COLÔMBIA, SC — Mark Sanford, ex-congressista e governador da Carolina do Sul cuja independência política sofreu impeachment em 2009, quer retornar ao Congresso.
Horas antes do prazo, Sanford apresentou documentos de nomeação às autoridades estaduais para concorrer às primárias republicanas de 9 de junho para a vaga no distrito da Carolina do Sul, que já ocupou duas vezes antes.

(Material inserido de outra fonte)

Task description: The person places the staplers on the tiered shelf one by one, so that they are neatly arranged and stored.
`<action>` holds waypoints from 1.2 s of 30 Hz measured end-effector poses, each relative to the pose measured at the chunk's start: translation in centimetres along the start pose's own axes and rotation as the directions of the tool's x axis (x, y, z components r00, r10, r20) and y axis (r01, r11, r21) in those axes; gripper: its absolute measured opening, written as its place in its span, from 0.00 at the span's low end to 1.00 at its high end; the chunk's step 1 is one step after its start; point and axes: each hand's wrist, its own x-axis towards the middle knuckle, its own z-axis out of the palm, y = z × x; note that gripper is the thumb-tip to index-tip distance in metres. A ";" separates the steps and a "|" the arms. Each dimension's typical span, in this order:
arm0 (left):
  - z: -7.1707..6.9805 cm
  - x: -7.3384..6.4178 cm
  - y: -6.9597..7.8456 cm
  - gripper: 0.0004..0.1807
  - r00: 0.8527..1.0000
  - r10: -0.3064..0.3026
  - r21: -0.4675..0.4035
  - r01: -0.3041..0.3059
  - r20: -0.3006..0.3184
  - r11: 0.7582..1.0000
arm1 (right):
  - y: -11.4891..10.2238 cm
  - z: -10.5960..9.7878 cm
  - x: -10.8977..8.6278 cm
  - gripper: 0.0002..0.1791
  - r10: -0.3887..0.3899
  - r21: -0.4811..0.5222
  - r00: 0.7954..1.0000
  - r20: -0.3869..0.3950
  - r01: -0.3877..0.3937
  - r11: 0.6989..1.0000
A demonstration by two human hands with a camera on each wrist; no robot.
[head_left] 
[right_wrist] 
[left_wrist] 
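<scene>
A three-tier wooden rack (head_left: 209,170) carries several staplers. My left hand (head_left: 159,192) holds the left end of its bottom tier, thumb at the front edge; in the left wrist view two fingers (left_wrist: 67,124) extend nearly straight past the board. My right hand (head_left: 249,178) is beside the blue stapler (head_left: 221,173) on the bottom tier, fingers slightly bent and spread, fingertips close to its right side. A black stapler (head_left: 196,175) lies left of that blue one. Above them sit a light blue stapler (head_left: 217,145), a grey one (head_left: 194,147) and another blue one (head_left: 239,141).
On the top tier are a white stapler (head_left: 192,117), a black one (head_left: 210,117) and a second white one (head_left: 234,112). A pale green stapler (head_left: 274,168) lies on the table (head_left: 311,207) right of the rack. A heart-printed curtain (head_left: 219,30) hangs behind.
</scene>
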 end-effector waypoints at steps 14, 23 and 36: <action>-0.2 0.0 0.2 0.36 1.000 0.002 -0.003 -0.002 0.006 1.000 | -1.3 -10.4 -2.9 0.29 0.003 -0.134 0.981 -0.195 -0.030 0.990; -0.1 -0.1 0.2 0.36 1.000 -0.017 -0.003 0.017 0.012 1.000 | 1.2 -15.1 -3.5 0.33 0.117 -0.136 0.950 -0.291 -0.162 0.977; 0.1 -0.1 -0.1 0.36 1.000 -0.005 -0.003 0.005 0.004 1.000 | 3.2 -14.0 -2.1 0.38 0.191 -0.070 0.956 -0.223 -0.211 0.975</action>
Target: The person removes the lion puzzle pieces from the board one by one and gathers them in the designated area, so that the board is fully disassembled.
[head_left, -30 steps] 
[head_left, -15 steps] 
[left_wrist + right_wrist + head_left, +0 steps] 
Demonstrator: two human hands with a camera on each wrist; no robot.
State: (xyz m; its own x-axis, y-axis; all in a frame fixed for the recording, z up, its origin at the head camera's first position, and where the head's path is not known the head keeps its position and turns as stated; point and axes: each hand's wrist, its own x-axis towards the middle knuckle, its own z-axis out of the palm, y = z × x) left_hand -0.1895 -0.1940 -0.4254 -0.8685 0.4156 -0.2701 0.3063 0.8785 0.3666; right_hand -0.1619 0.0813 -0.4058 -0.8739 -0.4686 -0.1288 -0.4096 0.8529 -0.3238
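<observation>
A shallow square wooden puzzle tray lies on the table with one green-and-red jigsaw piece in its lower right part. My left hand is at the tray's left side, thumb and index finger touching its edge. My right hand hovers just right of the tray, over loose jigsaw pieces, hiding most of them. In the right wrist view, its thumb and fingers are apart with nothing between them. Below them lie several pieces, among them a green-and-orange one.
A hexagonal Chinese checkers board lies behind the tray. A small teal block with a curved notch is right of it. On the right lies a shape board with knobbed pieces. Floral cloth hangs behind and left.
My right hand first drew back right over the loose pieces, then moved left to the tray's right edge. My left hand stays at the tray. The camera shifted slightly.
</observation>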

O primeiro cargo político de Sanford foi no Distrito 1. Candidato anônimo, ele concorreu nas primárias por uma vaga, terminando em segundo antes de vencer o primeiro turno. Ele serviu seis anos na Câmara antes de concorrer ao cargo de governador no exterior, novamente abrindo caminho nas primárias e, em seguida, derrubando o último democrata a ocupar o cargo.
Mas seus oito anos foram interrompidos pela Trilha dos Apalaches, que se tornou um atalho para Sanford desaparecer na Argentina para ver sua amada. A esposa, a família e a equipe de Sanford não tinham ideia de onde ele estava.
Sanford voltou às investigações éticas e pede sua renúncia, deixando o cargo em seus próprios termos.
Em 2013, Sanford recuperou sua antiga cadeira, derrotando outros 15 candidatos nas primárias e no segundo turno. Ele ganhou mais dois mandatos antes de cair nas mãos de um adversário do Partido Republicano em 2018, que contava com o apoio do presidente Trump.
A cadeira passará para as mãos dos democratas pela primeira vez em décadas, a deputada republicana Nancy Mace em 2020. Mace está concorrendo a governador este ano.
Sanford, de 65 anos, concorreu brevemente à presidência em 2020, desafiando Trump pela sua nomeação, no que considerou um esforço de “tiro no escuro” em torno da crise da dívida nacional. Alguns, incluindo antigos funcionários da administração de Sanford, inicialmente questionaram se o esforço era sério, dizendo que poderia ser um esforço para permanecer relevante após a derrota de 2018.
Sanford desistiu da corrida antes das primárias de New Hampshire. O estado de Sanford optou por não participar das primárias presidenciais do Partido Republicano em 2020, abrindo caminho para a nomeação de Trump na Carolina do Sul.
Sanford não retornou mensagens solicitando comentários na segunda-feira. Mantendo os temas que dominaram o seu pensamento político, o e-mail de candidatura de Sanford centrou-se na dívida nacional, com o candidato a dizer que sentia que os eleitores no Primeiro Distrito precisavam de um representante “que fosse um defensor da sanidade fiscal que se perdeu em Washington durante muito tempo”.
Desde que deixou a Câmara dos EUA, Sanford tem mais de 1,3 milhões de dólares em contas de campanha federais, dinheiro que pode usar numa primária que já está repleta de candidatos republicanos e democratas.
Kinnard e Collins escrevem para a Associated Press.